◆ **DIRECTIONS**
Check each line of the material below for "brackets", then copy the ones that contain it.

◆ **PROVIDED DATA**
___

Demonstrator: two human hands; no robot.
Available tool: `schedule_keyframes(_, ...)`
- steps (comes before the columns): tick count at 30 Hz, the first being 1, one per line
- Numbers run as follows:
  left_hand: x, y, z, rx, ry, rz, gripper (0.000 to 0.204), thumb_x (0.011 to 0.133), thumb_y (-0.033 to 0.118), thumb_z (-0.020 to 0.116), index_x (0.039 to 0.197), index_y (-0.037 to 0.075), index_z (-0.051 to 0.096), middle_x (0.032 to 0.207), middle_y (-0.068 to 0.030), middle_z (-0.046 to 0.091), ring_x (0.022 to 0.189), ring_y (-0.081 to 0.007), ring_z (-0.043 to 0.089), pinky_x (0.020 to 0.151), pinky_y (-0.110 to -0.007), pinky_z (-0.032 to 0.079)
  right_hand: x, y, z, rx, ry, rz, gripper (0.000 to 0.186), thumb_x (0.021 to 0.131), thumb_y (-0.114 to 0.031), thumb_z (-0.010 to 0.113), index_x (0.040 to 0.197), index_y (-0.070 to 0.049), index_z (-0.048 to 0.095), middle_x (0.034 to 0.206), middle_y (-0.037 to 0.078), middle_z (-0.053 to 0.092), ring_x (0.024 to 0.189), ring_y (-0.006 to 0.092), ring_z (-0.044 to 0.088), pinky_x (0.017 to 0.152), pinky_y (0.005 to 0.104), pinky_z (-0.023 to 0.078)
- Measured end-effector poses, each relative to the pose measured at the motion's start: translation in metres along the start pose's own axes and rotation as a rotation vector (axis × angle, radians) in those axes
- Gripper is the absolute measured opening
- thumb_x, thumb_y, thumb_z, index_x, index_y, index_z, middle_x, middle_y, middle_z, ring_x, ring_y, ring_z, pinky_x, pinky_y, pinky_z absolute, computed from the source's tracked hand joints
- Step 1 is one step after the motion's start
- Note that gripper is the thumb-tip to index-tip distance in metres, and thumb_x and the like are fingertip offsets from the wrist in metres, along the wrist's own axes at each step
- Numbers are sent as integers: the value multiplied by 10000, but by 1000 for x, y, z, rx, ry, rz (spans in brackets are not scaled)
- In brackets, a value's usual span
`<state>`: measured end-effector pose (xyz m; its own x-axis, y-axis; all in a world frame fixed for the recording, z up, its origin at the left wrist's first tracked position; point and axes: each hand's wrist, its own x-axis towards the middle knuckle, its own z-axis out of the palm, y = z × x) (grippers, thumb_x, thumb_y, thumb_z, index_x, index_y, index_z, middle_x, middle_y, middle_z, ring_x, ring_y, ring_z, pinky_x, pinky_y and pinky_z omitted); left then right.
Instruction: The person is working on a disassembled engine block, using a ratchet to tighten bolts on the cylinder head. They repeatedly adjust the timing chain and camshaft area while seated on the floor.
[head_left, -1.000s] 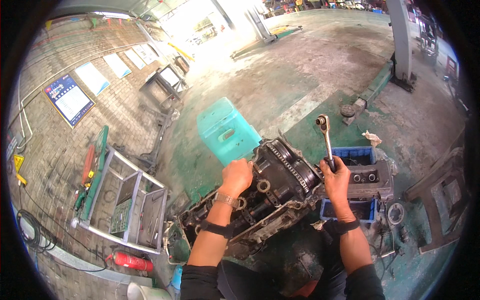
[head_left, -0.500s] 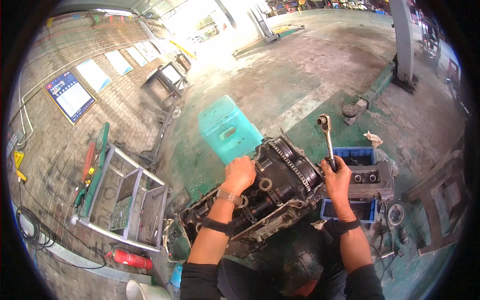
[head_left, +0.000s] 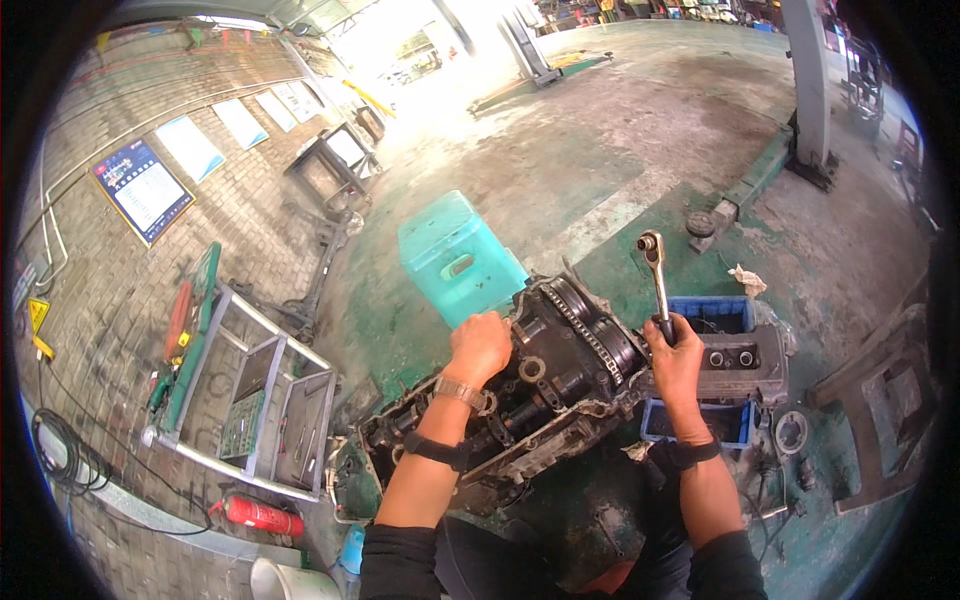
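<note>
In front of me lies a dark, oily engine [head_left: 545, 375] with a timing chain [head_left: 585, 335] running over its far right end. My right hand [head_left: 677, 362] is wrapped round the dark grip of a ratchet wrench [head_left: 656, 275]. The wrench stands nearly upright, its head raised above the engine's right side and apart from it. At the engine's far left edge is my left hand [head_left: 480, 350], closed with the knuckles up. Whatever its fingers grip, if anything, is hidden.
A turquoise plastic stool [head_left: 455, 250] stands just beyond the engine. To the right are blue crates [head_left: 712, 315] and a valve cover [head_left: 745, 362]. A metal tool cart [head_left: 260, 390] and a red fire extinguisher [head_left: 262, 516] stand left by the brick wall. A lift post [head_left: 808, 90] rises at far right.
</note>
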<state>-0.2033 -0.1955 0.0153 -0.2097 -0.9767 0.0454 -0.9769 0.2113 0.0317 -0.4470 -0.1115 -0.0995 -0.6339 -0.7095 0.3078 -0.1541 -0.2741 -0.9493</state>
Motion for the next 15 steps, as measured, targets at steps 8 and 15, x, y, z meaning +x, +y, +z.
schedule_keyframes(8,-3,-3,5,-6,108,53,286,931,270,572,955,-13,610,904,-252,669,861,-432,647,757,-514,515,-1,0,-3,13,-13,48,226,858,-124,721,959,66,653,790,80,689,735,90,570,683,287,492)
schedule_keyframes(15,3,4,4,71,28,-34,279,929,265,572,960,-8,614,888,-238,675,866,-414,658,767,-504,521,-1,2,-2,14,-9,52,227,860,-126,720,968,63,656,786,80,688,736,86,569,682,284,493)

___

◆ **RESPONSE AREA**
- Numbers are sent as integers: the value multiplied by 10000, but by 1000 for x, y, z, rx, ry, rz (spans in brackets are not scaled)
- In brackets, a value's usual span

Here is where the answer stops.